2020 Masters in Landscape Architecture Thesis Prize: Chelsea Kilburn’s “That Sinking Feeling: Subsidence Parables of the San Joaquin Valley”

At this site, the parable of density at the Fresno Fairgrounds, a path on what was formerly a canal for water floats above the water of a lowering ground. This is a scene of the last stage of the life of the site, where groundwater extraction and site management through regrading have transformed this place into a new type of artificial recharge project.

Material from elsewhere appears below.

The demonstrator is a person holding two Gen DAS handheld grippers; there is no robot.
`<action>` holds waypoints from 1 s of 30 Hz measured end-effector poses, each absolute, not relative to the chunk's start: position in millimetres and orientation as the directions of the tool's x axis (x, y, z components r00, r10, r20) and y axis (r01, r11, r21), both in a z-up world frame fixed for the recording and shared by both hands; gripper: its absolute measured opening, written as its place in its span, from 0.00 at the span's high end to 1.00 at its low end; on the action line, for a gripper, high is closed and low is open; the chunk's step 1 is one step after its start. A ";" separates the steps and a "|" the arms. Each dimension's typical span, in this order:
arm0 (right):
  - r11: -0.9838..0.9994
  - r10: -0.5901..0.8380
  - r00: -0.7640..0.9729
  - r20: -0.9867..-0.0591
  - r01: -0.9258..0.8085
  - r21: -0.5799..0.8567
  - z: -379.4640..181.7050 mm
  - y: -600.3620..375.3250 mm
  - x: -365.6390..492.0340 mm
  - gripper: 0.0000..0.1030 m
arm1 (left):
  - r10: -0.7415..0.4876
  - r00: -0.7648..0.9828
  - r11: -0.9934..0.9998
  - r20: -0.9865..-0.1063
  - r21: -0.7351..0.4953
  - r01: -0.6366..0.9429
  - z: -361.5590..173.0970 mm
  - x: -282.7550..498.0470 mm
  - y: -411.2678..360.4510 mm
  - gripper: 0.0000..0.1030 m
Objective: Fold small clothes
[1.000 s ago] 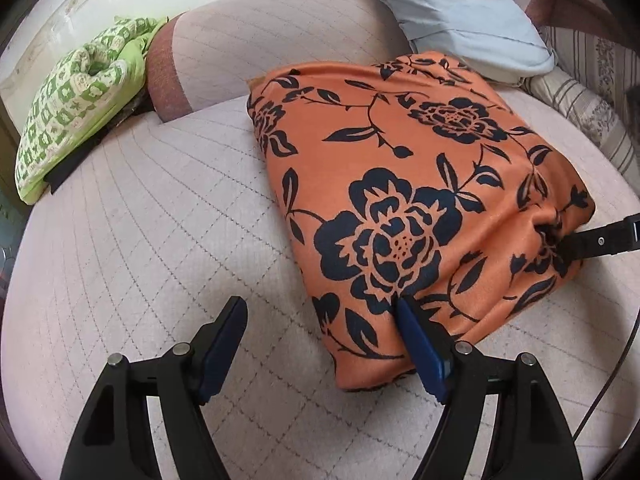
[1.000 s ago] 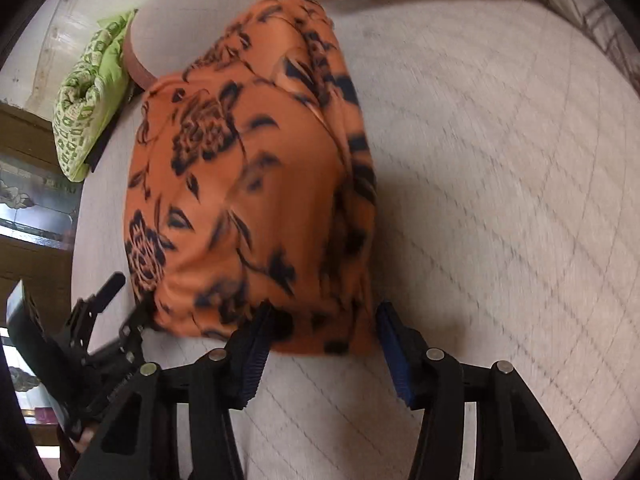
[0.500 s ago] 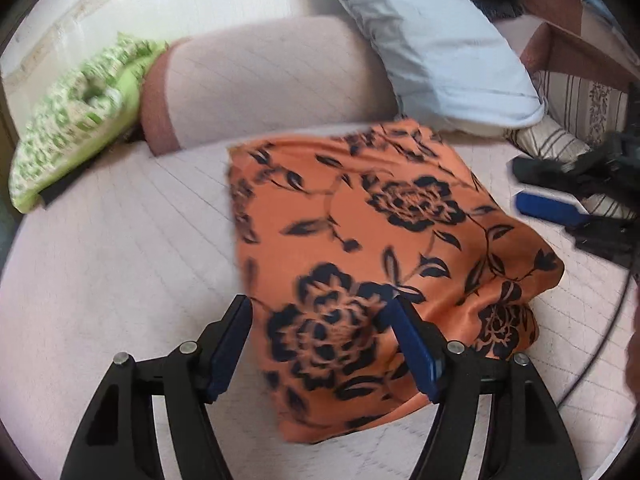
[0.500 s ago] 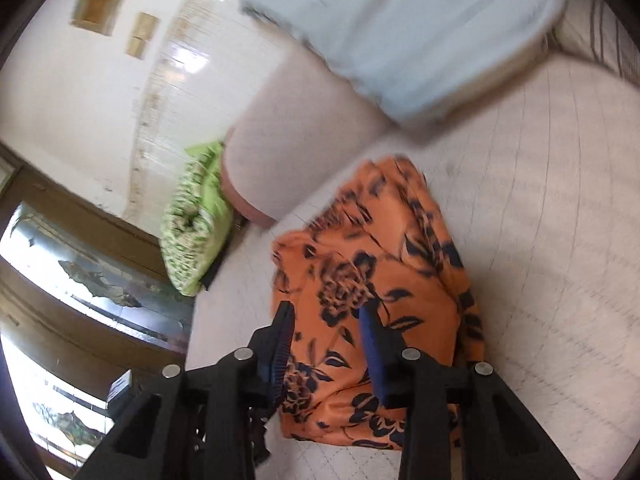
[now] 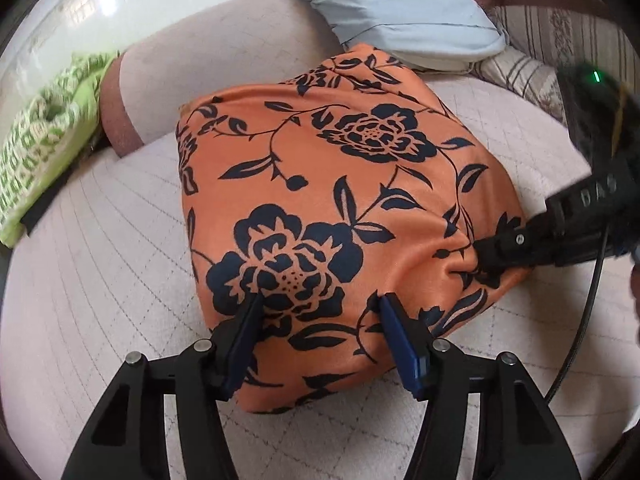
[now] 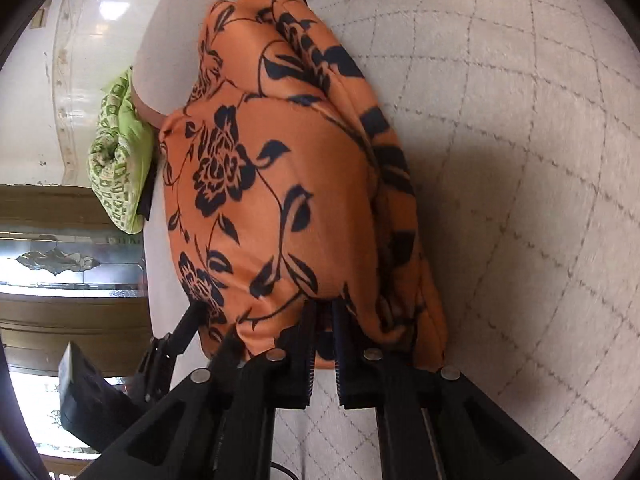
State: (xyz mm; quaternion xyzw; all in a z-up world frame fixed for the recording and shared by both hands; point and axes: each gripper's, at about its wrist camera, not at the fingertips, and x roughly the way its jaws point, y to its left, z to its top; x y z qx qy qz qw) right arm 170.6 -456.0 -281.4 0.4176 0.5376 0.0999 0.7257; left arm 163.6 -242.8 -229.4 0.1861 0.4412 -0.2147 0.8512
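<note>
An orange garment with black flowers [image 5: 320,184] lies folded in a thick bundle on the pale quilted surface [image 5: 100,280]. My left gripper [image 5: 320,312] is open, its blue fingers pressed onto the garment's near edge with cloth between them. My right gripper [image 6: 322,316] is shut on the garment [image 6: 280,200] at its near edge. In the left wrist view the right gripper [image 5: 486,256] pinches the garment's right corner, and the cloth puckers there.
A pale blue pillow [image 5: 400,4] and a striped cushion [image 5: 520,76] lie behind the garment. A green patterned cloth [image 5: 40,152] lies at the far left by a rounded bolster [image 5: 224,60]. A wooden cabinet [image 6: 72,272] stands beyond the edge.
My right gripper came back down from its raised position and closed on the garment's right corner. My left gripper narrowed and pushed further onto the garment's near edge.
</note>
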 end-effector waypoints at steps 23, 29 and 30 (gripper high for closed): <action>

by Chelsea Kilburn (MLA I AP ’20) — Recipient of the Landscape Architecture Thesis Prize

This thesis explores the dissonance between the naturally blurry edge of groundwater and the structures of management that define the surface landscape of California’s San Joaquin Valley. In this region, extreme groundwater extraction causes land subsidence, thus physically and directly altering topography. The project frames a reality where imminent coastal migration leads to a soaring urban population in the Valley, further intensifying the need for extraction that not only provides drinking water but sustains some of the nation’s most productive agricultural ground. Sites of intervention consider local groundwater management typologies and imagine near-future scenarios in which design of the landscape can be used to rethink subsidence not as the effect of groundwater extraction but as a generative infrastructural force able to meaningfully shape the ground for the retention, remediation, and distribution of water that can then be utilized in the recharge of a critically overdrafted aquifer as well as in a speculative subversion of California’s constructed natural history.